I must be really stupid, But I have been struggling for weeks to try solve this issue, and all the digging I have done (in Stack overflow and MS Documentation) has yielded no results (or I'm too stupid to implement auth correctly)
I have a dotnet service which needs to act as an API - both for an application to post data to (an exe which logs exception data), and for a UI (react app) to get the posted exceptions
the exe can successfully send data to the dotnet app after first getting a token from login.microsoftonline.com and then sending the token (and secret) in the http request.

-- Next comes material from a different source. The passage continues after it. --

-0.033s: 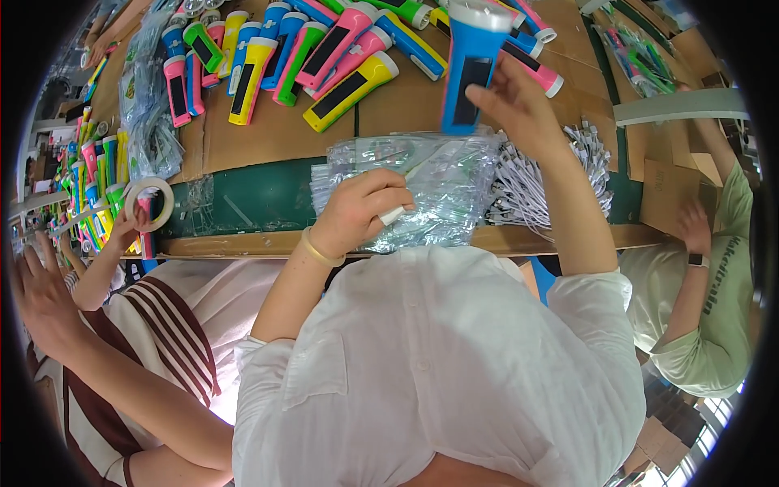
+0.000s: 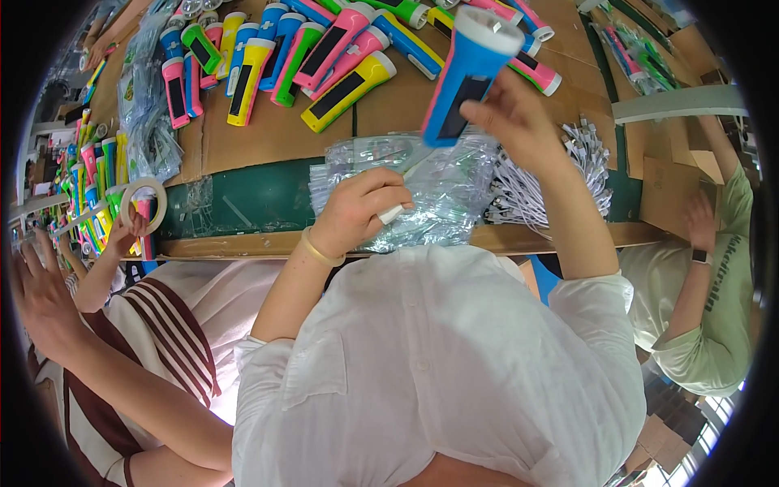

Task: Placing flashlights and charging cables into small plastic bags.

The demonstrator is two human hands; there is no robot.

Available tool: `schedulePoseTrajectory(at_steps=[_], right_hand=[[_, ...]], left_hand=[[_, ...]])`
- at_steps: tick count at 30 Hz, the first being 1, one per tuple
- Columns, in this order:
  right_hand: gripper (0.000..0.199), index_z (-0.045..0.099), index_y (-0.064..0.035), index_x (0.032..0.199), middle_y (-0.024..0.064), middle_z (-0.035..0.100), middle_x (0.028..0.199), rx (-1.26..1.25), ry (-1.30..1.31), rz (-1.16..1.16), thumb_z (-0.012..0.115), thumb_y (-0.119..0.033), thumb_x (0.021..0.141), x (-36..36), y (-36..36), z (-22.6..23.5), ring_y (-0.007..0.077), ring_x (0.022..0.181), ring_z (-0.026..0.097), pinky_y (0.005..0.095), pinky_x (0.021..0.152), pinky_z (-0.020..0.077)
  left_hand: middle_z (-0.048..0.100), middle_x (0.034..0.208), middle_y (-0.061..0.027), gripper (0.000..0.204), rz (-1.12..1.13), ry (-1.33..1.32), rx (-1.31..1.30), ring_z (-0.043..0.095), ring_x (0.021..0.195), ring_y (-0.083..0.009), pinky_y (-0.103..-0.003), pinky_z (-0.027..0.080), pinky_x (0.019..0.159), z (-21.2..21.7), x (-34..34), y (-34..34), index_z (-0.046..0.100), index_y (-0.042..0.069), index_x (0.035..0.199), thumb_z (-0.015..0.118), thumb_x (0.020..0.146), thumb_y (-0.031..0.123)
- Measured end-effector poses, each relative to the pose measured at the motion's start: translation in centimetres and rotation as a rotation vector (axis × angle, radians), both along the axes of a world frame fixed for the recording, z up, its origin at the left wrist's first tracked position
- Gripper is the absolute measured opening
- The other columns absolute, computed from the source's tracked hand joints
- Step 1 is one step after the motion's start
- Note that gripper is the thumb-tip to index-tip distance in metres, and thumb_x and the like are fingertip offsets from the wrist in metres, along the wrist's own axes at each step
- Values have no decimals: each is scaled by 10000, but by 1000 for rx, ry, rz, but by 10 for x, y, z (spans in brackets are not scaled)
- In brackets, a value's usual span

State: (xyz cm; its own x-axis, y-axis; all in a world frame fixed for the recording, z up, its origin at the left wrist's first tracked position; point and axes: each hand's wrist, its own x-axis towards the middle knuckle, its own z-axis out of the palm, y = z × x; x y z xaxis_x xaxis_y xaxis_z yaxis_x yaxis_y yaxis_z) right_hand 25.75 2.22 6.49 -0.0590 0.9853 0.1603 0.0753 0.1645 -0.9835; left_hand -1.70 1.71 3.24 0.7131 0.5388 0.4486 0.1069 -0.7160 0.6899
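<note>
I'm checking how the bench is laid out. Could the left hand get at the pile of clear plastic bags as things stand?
Probably yes: the left hand already rests on the pile of clear plastic bags at the bench edge, nothing between them. The right hand, raised, holds a blue and pink flashlight.

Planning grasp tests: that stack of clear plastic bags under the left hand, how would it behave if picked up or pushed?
The clear plastic bags look thin and crinkled, so probably floppy, sagging from any grip. They are glossy and loosely stacked, so the top ones would likely slide off if pushed. Likely very light: the left hand rests on the pile, perhaps steadying it, while the right hand holds a blue flashlight.
</note>
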Motion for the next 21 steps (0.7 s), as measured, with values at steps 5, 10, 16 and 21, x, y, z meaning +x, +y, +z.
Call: schedulePoseTrajectory(at_steps=[5,10,16,21], right_hand=[[516,563,-30,1279,146,680,1038,-137,-465,275,784,-217,852,-23,-43,8,269,929,655,401,747,529],[418,591,-49,1191,176,681,956,-169,-1066,354,756,-150,820,-7,-54,39,406,937,650,483,783,516],[303,626,-43,1086,140,669,933,-53,-1199,616,717,-68,797,-26,-79,14,351,978,653,431,818,529],[331,658,-86,1174,148,679,1035,149,-708,241,722,-87,849,2,-84,-10,330,1069,640,415,885,526]], left_hand=[[638,928,-89,167,92,-100,-11,652,812,-269,-351,538,691,1,6,-6,708,68,908,751,753,22],[612,905,-91,167,181,-164,-102,605,786,-257,-332,504,695,0,-9,-17,712,47,890,786,744,12],[580,881,-85,193,-46,-168,-102,574,810,-265,-342,476,706,2,14,-24,691,38,900,784,734,12],[594,889,-107,168,196,-53,-119,584,814,-284,-348,489,724,-27,7,-17,654,21,901,748,763,-4]])
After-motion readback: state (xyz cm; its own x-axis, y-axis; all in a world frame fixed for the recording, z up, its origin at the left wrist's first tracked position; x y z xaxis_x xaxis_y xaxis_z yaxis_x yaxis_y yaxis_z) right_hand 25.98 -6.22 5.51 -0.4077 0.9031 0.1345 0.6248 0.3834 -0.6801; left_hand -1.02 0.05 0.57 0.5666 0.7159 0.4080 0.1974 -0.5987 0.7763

A sample postman pre-request script of the auth used (I've set all the secret stuff as environment variables):
pm.sendRequest({
url: 'https://login.microsoftonline.com/' + pm.environment.get("tenantId") + '/oauth2/v2.0/token',
method: 'POST',
header: 'Content-Type: application/x-www-form-urlencoded',
body: {
mode: 'urlencoded',
urlencoded: [
{key: "grant_type", value: "client_credentials", disabled: false},
{key: "client_id", value: pm.environment.get("clientId"), disabled: false},
{key: "client_secret", value: pm.environment.get("clientSecret"), disabled: false}, //if I don't configure a secret, and omit this, the requests fail (Azure Integration Assistant recommends that you do not configure credentials/secrets, but does not provide clear documentation as to why, or how to use a daemon api without it)
{key: "scope", value: pm.environment.get("scope"), disabled: false}
]
}
}, function (err, res) {
const token = 'Bearer ' + res.json().access_token;
pm.request.headers.add(token, "Authorization");
});
Now in React, I am using MSAL(@azure/msal-browser) in order to login a user, get their token, and pass the token to one of the dotnet endpoints using axios as my http wrapper, but no matter what I do, it returns http status 401 with WWW-Authenticate: Bearer error="invalid_token", error_description="The signature is invalid".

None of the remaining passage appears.